・LOVER—いつもあなたの腕の中—
 大きな声で話していたわけではないので思っているほど悪目立ちしたり、注目を浴びていなかったことにホッとする。


「今日撮影した写真って他にはないの?」と気持ちの切り替えをしようとするリュウに、一緒に転送してもらった写真を見せた。


「俺はこっちも捨てがたいな」

「あ、それ私も思った」

「やっぱり?」

「うん」


 ディスプレイに乗せた人差し指で画面をスクロールし写真を一枚一枚確認しては互いの感想を言い合っているなんて、なんだか不思議な気分。さっきまでの揉めごとなど、まるで何も無かったかのようにリュウと私を穏やかで柔らかい空気が包み込んでいるなんて。
 カップを両手でもち珈琲を口に含む。隣りに座っているリュウから「これはどう?」と感想を聞かれる度に、ディスプレイを覗き込む私が居た。
 何故躊躇せず人前でもこんなことが出来ているのかと言えば。
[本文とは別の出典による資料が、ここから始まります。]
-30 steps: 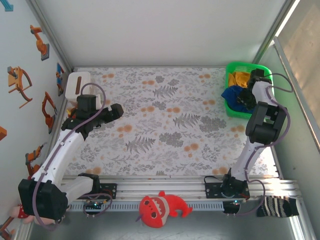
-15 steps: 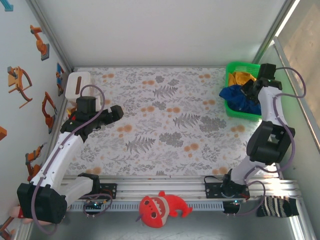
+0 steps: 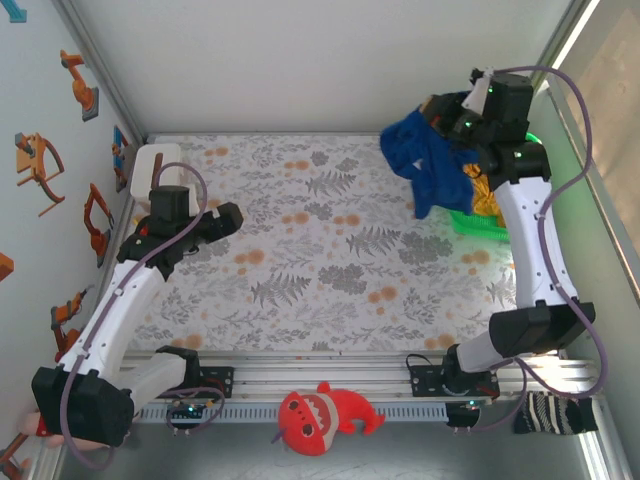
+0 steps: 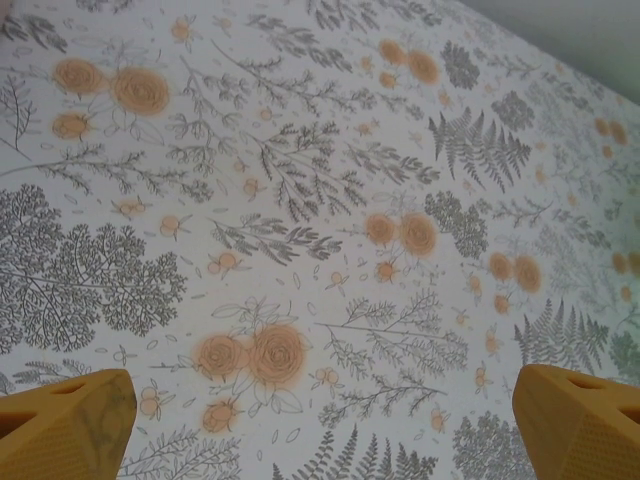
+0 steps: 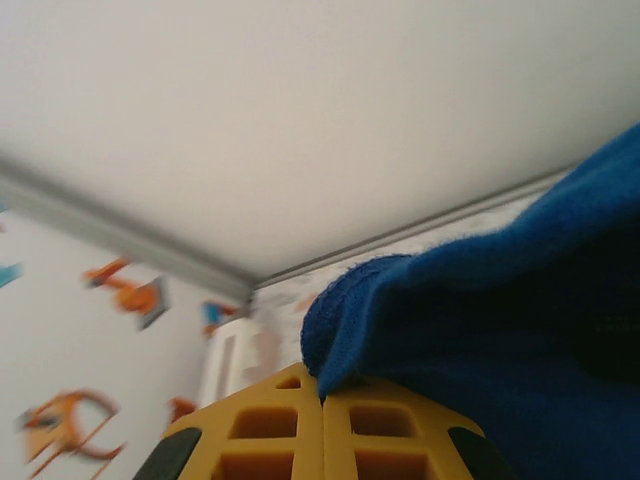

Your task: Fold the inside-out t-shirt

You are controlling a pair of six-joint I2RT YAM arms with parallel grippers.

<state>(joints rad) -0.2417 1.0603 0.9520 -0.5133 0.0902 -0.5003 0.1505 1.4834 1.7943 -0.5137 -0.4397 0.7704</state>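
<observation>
The royal-blue t-shirt [image 3: 425,160] hangs bunched in the air at the back right, lifted above the green basket [image 3: 478,226]. My right gripper [image 3: 440,112] is raised high and shut on a fold of it. In the right wrist view the yellow fingers [image 5: 270,430] meet with the blue t-shirt [image 5: 500,330] pinched between their tips. My left gripper [image 3: 228,218] hovers open over the floral tablecloth [image 3: 330,250] at the left. Its two yellow fingertips [image 4: 65,425] stand wide apart with nothing between them.
An orange-yellow garment [image 3: 485,198] lies in the green basket. A white tissue box [image 3: 152,168] stands at the back left. A red shark plush [image 3: 320,418] and a striped sock [image 3: 555,412] lie in front of the arm bases. Walls close in at left and right.
My right gripper closed on the blue t-shirt in the basket and lifted it up and to the left, out of the basket. The left arm barely moved.
</observation>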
「取材が済んで、仕事相手と話している位にしか感じないよ」と何の躊躇いもなく言い切ったリュウの言葉があったからだ。

 お洒落なカフェで真昼間からリュウと顔をつき合わせて話しているなんて。過敏に周りを気にせず、お互いに笑顔で顔を見合わせたりすることが出来るなんて。
 まるで普通の恋人同士みたいで、嬉しい。